--- DATA SHOWN Enclosed Below ---

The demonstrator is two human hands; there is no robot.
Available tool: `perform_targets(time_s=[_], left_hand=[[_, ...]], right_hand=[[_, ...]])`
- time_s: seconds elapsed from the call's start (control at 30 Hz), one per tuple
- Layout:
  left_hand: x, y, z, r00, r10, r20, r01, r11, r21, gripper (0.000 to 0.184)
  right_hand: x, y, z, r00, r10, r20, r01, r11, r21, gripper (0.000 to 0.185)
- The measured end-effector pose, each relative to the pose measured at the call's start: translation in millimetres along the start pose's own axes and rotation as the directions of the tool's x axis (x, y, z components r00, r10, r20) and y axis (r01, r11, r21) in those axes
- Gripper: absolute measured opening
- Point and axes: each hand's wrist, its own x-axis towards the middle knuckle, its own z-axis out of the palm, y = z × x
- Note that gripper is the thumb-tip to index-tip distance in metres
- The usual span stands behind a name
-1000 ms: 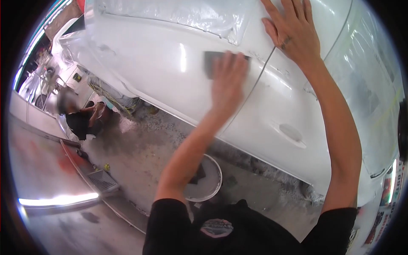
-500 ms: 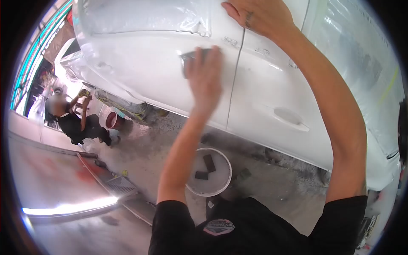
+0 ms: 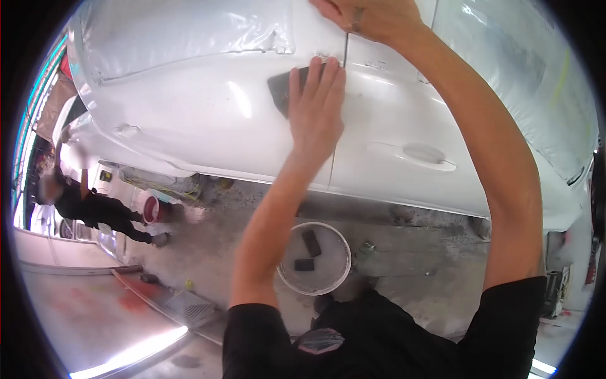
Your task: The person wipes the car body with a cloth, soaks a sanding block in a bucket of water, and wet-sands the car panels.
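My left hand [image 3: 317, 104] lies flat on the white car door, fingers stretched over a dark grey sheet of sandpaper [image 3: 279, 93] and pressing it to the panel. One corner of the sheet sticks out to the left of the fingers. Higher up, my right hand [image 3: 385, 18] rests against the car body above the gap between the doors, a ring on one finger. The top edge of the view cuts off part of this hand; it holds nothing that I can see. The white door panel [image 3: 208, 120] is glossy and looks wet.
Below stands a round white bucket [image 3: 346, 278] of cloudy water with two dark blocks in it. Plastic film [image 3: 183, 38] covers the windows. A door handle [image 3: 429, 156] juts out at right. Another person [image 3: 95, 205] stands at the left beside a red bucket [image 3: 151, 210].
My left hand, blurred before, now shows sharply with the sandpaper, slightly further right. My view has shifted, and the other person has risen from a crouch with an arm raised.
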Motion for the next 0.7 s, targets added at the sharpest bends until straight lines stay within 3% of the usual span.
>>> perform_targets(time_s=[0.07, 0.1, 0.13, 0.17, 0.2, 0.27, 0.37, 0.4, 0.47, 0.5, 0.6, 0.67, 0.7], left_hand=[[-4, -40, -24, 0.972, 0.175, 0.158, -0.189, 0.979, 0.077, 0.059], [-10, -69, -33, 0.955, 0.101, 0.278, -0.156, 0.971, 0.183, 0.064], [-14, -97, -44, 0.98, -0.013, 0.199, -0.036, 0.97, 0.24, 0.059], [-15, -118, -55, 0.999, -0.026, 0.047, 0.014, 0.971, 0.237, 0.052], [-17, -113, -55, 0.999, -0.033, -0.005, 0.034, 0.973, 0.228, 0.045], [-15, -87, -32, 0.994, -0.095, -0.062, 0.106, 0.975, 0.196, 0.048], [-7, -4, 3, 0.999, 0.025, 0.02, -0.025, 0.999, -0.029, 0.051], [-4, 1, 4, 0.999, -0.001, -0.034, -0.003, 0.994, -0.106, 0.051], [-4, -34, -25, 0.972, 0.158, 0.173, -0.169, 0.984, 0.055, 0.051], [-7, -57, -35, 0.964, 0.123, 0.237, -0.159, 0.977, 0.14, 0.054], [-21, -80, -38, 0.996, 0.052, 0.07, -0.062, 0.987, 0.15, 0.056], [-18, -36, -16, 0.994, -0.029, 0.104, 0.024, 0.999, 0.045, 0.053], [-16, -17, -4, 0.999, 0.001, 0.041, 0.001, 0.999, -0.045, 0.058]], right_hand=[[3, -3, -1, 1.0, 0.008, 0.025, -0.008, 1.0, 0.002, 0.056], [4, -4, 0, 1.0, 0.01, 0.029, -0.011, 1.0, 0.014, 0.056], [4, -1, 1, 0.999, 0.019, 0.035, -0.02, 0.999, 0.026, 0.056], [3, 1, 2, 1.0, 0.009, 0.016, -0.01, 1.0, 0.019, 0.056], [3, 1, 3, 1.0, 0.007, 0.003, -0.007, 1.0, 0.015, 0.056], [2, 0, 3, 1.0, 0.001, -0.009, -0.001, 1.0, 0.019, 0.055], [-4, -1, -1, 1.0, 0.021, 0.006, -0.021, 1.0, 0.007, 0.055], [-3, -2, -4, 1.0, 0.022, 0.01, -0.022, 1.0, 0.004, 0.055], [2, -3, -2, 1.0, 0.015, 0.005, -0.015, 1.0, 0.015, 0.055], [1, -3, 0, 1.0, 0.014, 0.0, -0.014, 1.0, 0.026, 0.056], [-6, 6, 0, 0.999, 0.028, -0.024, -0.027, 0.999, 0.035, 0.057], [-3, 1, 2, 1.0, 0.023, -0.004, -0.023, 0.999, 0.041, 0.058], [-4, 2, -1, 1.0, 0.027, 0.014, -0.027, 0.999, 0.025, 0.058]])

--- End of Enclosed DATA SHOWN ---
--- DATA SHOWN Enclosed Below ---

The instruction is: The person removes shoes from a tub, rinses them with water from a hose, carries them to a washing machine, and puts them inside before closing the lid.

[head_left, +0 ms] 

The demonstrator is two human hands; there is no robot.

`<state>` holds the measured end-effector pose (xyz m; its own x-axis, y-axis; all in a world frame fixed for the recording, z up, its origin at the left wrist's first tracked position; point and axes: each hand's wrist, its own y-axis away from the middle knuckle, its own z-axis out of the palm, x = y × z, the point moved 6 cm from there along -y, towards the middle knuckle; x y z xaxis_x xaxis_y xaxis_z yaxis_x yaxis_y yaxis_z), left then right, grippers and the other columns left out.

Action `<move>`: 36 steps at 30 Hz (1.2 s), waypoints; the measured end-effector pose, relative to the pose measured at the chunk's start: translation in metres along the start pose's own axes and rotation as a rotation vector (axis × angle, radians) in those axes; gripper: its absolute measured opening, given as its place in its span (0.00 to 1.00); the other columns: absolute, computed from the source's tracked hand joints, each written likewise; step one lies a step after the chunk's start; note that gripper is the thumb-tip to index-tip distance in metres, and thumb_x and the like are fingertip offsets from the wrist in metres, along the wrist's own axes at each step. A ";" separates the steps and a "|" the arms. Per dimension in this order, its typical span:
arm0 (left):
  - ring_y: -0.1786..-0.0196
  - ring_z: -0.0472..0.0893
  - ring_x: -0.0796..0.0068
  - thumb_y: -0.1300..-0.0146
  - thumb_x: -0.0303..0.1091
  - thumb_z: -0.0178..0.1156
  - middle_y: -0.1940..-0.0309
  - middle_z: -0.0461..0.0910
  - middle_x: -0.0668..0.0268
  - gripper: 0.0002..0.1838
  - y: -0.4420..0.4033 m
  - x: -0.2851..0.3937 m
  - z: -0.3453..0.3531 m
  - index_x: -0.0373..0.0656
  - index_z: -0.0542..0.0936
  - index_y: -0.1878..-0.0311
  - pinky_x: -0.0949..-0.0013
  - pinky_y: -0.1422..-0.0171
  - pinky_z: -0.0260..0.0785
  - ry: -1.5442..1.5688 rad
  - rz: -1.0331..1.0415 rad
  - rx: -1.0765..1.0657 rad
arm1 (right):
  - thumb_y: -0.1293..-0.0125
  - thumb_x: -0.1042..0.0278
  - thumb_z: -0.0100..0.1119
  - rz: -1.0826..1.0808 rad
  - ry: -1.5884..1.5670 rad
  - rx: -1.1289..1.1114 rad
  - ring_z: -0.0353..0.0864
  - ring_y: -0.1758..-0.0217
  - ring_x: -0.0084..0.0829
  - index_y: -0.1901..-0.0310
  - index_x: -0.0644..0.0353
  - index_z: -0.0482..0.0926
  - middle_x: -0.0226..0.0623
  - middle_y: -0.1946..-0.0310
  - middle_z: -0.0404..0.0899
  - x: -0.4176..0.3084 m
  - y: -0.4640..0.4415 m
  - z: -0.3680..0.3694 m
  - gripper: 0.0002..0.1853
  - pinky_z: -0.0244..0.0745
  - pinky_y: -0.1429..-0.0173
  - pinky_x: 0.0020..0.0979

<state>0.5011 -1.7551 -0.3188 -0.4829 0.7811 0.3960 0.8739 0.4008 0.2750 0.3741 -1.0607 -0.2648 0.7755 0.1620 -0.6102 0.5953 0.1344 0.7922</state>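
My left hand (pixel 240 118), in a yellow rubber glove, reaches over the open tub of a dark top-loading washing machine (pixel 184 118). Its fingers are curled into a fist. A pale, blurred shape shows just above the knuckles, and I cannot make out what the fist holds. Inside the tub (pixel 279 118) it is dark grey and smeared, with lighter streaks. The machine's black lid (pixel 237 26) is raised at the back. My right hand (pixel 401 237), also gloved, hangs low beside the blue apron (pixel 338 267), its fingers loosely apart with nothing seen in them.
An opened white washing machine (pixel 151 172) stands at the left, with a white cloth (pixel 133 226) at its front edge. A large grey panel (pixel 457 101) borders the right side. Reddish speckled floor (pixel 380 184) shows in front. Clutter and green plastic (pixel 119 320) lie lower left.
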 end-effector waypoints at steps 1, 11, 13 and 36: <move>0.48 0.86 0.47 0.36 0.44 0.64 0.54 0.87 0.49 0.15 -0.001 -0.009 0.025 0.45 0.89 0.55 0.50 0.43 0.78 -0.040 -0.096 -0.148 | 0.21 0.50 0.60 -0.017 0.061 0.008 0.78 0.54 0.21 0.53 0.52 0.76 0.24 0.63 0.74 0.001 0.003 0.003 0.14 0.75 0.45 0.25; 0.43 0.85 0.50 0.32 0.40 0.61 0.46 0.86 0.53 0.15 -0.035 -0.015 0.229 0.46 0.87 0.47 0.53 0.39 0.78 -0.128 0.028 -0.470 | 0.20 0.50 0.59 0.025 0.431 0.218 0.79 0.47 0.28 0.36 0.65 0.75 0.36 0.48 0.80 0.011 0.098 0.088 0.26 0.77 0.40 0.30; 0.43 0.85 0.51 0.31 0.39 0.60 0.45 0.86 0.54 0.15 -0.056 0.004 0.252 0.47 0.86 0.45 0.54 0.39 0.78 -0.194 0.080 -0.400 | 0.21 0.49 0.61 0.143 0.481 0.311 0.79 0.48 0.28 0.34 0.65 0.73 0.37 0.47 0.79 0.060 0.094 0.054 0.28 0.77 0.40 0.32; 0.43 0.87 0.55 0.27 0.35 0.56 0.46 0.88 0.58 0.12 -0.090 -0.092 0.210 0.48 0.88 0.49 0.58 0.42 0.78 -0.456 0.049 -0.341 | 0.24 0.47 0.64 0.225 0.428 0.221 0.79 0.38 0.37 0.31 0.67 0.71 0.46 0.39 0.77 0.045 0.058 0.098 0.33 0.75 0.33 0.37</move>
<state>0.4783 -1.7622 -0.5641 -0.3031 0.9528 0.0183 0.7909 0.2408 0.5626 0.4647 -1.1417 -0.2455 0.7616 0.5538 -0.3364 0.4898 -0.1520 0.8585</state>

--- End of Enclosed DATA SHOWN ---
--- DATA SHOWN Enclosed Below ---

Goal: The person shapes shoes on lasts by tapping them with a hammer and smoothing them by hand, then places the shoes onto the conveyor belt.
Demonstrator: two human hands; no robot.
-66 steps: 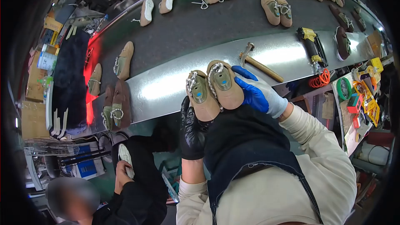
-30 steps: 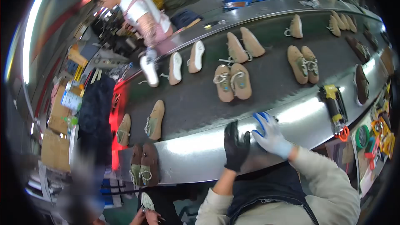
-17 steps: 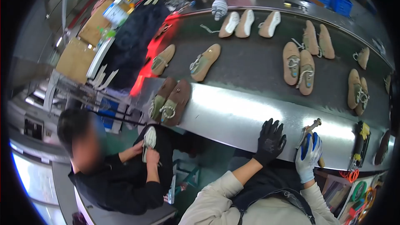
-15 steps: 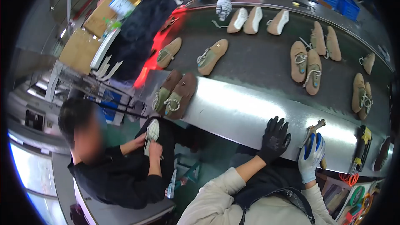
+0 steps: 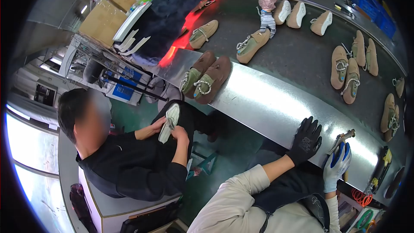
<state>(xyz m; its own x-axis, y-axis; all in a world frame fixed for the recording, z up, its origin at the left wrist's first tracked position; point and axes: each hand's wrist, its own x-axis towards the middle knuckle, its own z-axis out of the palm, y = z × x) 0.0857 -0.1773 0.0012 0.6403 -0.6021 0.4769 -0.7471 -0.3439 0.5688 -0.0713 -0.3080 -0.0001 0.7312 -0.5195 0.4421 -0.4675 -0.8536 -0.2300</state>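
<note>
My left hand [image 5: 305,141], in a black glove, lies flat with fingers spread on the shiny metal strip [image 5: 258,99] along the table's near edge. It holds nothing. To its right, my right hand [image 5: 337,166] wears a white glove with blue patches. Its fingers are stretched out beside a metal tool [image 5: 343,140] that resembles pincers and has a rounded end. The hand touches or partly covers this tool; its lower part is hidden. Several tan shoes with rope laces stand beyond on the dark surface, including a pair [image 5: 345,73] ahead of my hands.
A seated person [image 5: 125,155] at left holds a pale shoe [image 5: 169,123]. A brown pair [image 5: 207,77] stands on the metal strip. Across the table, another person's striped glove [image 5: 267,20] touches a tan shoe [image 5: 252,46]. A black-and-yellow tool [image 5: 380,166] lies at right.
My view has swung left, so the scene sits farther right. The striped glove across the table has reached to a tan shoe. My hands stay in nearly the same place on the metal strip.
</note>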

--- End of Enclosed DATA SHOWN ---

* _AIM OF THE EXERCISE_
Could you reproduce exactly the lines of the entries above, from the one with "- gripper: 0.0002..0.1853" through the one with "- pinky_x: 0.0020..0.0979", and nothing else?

* _RESPONSE BELOW_
  - gripper: 0.0002..0.1853
  - pinky_z: -0.0244..0.0745
  - pinky_y: -0.1429..-0.0173
  - pinky_x: 0.0020..0.0979

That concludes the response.